KVM Forum 2011
This year's KVM Forum, like last year's, was co-located with LinuxCon NA. Vancouver city played the host this year.
The interest in KVM has been rising over the years; from the first Forum in 2008, when we were just about 30 developers in a single room presenting work done and chatting about directions to take (the virtio design was hashed out during this conference), this year there were about 150 attendees, discussing optimising KVM instances and tracing the guests. That's a really big leap in three years.
Due to lots and lots of good talk submissions, not all of which could be rejected, the talk slots were reduced to 30 minutes per talk and there were parallel tracks in the afternoon sessions. This allowed for more talks, but small Q&A sessions, and obviously, having to miss out on some talks due to another talk happening at the same time. All the talks have been video-recorded, though, and they should appear soon on the Forum page.
Some brief notes on the talks I attended:
Avi's keynote started off the Forum. One of the main points was the lack of marketing in KVM, and how the formation of the Open Virtualization Alliance to bridge the gap. He also talked about an ARM port finally getting some development (on his 2008 prediction of an ARM port coming soon not materialising, he said in his 2010 keynote: "this is a case of reality not catching up with predictions").
Paul Mackerras then talked about KVM on the POWER7 processor, another processor to get virt extensions. He talked of replacing pHype with KVM and the challenges to run custom firmware and Linux directly on the machines, as opposed to the default firmware which can only run pHype.

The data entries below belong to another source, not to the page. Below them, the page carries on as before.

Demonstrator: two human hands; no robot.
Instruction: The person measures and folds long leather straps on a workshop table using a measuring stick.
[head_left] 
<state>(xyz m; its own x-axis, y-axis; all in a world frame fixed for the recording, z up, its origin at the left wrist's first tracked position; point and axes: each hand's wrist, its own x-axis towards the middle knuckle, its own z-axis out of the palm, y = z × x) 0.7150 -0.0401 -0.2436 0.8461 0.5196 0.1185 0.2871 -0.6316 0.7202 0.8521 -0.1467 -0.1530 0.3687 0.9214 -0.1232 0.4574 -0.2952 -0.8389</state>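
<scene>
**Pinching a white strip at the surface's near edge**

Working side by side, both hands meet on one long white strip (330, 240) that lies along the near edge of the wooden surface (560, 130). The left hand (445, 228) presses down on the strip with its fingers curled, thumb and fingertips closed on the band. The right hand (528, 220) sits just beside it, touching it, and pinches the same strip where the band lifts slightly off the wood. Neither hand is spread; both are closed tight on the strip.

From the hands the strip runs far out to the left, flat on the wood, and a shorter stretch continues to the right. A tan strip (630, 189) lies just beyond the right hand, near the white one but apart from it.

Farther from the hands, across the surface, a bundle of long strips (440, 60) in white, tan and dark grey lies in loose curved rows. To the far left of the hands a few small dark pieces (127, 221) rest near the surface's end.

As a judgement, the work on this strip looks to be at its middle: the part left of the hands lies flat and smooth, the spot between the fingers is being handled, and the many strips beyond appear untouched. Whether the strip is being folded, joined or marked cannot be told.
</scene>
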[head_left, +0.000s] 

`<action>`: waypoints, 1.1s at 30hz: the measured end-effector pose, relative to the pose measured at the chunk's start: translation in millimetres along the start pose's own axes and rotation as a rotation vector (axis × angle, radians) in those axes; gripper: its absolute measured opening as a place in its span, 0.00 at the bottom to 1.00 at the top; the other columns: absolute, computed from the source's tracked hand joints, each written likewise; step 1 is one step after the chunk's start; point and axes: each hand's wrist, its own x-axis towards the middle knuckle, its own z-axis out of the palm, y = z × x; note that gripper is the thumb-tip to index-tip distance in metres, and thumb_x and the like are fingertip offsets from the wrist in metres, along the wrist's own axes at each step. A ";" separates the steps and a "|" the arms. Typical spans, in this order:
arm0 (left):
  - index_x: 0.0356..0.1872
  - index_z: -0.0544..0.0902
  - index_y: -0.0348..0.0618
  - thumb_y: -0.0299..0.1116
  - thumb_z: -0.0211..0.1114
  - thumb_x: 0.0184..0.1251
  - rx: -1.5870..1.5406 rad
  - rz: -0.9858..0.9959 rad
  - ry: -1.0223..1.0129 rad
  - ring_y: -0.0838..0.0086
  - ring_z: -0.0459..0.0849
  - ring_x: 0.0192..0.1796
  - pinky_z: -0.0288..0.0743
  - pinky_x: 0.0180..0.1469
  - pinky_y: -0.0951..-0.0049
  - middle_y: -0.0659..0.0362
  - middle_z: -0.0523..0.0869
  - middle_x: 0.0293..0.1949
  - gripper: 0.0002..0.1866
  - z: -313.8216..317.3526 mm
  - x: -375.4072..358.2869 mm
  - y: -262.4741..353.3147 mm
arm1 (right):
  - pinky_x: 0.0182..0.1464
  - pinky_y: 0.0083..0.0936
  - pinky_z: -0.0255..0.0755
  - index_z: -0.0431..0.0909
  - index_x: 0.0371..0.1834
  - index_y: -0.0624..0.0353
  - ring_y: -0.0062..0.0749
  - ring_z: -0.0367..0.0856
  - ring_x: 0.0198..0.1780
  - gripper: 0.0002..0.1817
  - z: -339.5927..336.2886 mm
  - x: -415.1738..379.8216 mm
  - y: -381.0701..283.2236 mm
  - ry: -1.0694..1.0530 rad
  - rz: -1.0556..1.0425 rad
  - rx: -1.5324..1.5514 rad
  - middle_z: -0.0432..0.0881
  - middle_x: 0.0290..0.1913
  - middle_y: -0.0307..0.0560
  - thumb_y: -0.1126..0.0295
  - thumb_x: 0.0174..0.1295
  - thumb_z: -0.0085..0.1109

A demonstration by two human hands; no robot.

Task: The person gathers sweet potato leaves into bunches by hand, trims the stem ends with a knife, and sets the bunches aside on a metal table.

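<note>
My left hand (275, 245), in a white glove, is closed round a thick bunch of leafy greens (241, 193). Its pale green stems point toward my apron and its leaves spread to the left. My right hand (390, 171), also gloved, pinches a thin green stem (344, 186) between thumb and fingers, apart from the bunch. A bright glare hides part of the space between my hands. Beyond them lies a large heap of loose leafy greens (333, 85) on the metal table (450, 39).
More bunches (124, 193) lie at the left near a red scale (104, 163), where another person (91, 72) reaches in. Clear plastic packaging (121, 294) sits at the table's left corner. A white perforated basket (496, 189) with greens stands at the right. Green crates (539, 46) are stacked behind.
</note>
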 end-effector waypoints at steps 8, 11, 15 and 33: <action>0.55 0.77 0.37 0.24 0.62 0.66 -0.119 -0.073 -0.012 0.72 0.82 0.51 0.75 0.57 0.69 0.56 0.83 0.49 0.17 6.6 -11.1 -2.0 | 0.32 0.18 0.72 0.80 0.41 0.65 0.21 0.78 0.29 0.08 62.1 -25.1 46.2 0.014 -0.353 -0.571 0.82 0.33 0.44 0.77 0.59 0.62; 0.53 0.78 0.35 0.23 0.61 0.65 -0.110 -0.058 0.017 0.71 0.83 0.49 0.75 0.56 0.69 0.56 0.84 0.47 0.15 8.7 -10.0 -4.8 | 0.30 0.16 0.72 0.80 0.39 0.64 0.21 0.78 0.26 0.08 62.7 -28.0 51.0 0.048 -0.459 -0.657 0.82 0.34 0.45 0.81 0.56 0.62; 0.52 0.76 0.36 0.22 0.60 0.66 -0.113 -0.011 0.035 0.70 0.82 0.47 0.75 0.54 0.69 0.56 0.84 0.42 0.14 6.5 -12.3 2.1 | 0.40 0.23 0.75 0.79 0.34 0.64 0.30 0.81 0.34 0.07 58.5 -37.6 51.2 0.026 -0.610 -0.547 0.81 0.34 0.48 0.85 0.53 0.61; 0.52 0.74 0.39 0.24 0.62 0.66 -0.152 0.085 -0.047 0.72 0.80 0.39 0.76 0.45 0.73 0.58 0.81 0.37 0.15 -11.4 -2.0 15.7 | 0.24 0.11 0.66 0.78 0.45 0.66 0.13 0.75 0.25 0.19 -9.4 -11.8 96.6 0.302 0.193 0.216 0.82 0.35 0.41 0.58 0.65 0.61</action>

Alex Williamson talked about VFIO-based PCI device assignment. The current device assignment code makes the kvm.ko module a device driver for the device to be assigned to the guest (I'm to blame for that, I wrote that code). The idea with VFIO is to move the complexity of device assignment into userspace. VFIO is a device driver which exposes devices in /dev/vfio*, via which the device can be configured and controlled. This is a much more cleaner and secure way of doing device assignment.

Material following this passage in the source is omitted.